The International Monetary Fund cut its outlook for economic growth in the United States to 1.6% this year, down from a July forecast of 2.3%. It expects meager 1% U.S. growth in 2023.

JPMorgan Chase JPM, -1.90% CEO Jamie Dimon has warned additional rate rises will be particularly painful, and the S&P 500 could fall by another 20%. The benchmark is already down 24.2% so far in 2022. The tech-heavy Nasdaq Composite has shed 32.6% over the same period and sits at its lowest since July 2020.

“With the U.S. 10-year yield back at the 4% level this morning, we expect the pressure to continue in U.S. equities and our thesis is also that the upcoming Q3 earnings season starting this week will lead to earnings downgrades and disappointments in the outlook,” said Peter Ganry, head of equity strategy at Saxo Bank.

Deep Dive: The stock market is in trouble. That’s because the the bond market is ‘very close to a crash.’

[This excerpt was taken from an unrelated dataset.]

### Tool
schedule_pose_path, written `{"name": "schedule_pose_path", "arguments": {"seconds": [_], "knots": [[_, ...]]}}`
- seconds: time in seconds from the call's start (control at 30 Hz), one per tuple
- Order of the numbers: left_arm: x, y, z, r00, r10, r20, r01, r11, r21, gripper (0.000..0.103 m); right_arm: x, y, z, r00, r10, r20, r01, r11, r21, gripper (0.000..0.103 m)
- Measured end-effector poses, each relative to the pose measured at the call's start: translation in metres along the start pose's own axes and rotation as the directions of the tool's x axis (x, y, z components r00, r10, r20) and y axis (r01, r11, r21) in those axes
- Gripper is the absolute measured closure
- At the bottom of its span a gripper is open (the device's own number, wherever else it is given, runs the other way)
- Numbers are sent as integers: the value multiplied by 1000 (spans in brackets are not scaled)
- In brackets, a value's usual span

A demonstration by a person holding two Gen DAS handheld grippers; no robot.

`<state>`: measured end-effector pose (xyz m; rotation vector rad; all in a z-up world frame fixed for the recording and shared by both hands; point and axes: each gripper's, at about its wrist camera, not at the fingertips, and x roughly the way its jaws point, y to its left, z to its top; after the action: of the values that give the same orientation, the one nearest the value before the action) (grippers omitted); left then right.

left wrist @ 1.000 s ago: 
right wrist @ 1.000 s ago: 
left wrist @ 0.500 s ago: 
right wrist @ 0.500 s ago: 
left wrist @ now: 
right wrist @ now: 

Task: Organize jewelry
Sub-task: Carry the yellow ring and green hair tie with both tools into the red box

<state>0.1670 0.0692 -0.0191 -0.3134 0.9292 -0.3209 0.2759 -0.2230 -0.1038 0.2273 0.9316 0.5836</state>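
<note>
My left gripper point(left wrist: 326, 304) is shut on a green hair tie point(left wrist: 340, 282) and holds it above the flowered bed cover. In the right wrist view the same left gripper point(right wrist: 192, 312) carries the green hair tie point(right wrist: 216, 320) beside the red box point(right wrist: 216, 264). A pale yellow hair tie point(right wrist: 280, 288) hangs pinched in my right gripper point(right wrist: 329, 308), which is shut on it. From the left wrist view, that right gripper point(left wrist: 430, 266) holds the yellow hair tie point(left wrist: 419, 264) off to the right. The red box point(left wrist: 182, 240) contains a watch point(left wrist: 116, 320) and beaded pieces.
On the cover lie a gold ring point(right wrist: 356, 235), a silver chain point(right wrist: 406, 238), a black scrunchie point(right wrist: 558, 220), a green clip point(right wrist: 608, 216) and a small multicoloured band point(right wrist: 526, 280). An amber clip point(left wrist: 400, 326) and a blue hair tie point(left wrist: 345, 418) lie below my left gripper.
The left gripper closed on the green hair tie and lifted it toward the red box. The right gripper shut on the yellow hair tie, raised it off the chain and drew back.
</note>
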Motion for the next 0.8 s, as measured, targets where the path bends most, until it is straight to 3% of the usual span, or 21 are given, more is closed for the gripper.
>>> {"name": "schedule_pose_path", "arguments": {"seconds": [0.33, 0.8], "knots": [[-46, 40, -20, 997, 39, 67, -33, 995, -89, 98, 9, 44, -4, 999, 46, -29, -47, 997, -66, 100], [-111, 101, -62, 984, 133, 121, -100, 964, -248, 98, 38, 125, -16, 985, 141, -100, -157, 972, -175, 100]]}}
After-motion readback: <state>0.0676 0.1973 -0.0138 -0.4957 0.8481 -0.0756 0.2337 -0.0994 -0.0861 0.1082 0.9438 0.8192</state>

JPMorgan Chase on Friday will help kick off the third-quarter corporate earnings season alongside peers Citigroup C, -1.71% and Morgan Stanley MS, -1.80%. Analysts expect S&P 500 index aggregate earnings will grow by 4.5% for the period, though much of this is driven by an expected 6.3% gain for energy stocks, according to Refinitiv. Financials’ earnings are forecast to fall 1.6%.

The market must contend with U.S. producer prices data on Wednesday and the consumer prices data on Thursday, reports that should further impact investors’ thinking on the Fed’s policy trajectory.

The dollar DXY, -0.01% has been propelled sharply higher by the Fed’s relatively aggressive rate-hiking cycle, and the currency’s strength is seen as yet another headwind for the earnings of U.S. multinationals. The ICE U.S. Dollar Index backed off 0.2% on Tuesday.

Companies in focus
  • Shares of Coinbase Global Inc. COIN, +3.82% fell 0.6% after the digital currency brokerage firm said it inked a deal with Google, a unit of Alphabet Inc., to use Google Cloud as its strategic cloud partner to build advanced exchange and data services.